In a fascinating book that appeared recently, entitled The Rule of Law, Tom Bingham affirms that the Rule of Law is not a conjunct of laws, but rather, a series of fundamental principles that norm the behavior of a society. Among these principles we find the following: the law must be accessible, intelligible, clear, and predictable; the themes of rights and responsibilities should be resolved by means of application of the law and not through the exercise of discretion; laws should be applied uniformly to all, whatever their rank or condition, except in cases in which objective variances justify a differentiation; the means should be provided, without excessive cost and without delay, to resolve legitimate disputes among persons unable to settle these themselves.

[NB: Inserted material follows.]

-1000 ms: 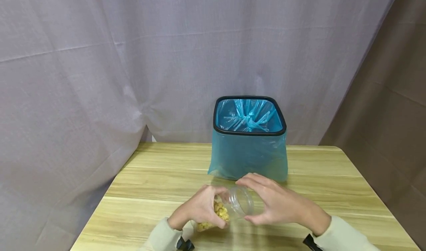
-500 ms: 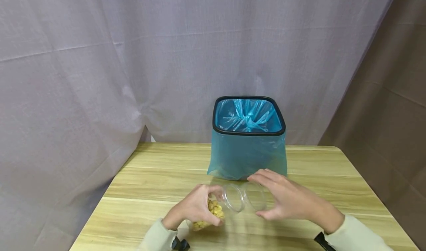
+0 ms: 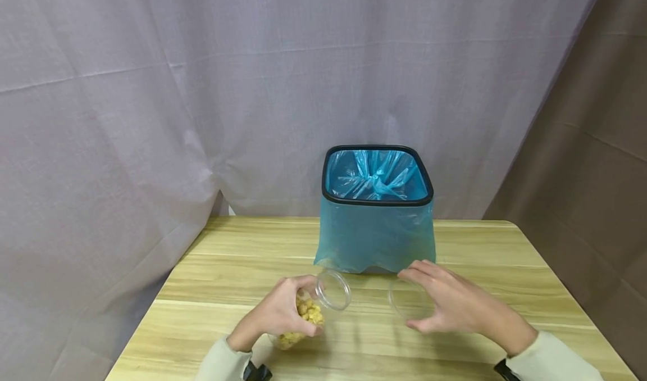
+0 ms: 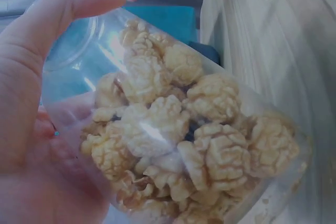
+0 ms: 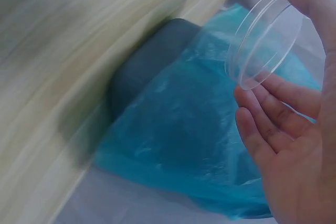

Each of these principles, and others I have not included in this list, has a long history that lends content and sustenance to it, and more importantly, these confer certainty on the citizenry.

Bingham’s explanation is not very different from that set forth at one time by Douglas North, who wrote that, in essence, the Rule of Law implies “the government in all its actions is bound by rules fixed and announced beforehand–rules which make it possible to foresee with fair certainty how the authority will use its coercive powers in given circumstances”. The heart of the matter is the certainty and predictability that, in a great, complex, and diverse society, “can solely be provided by the Rule of Law, which, on being transparent, universal, and identical for everyone, ensures adherence to principles that free and protect”.

The arbitrariness that characterizes us will get us nowhere.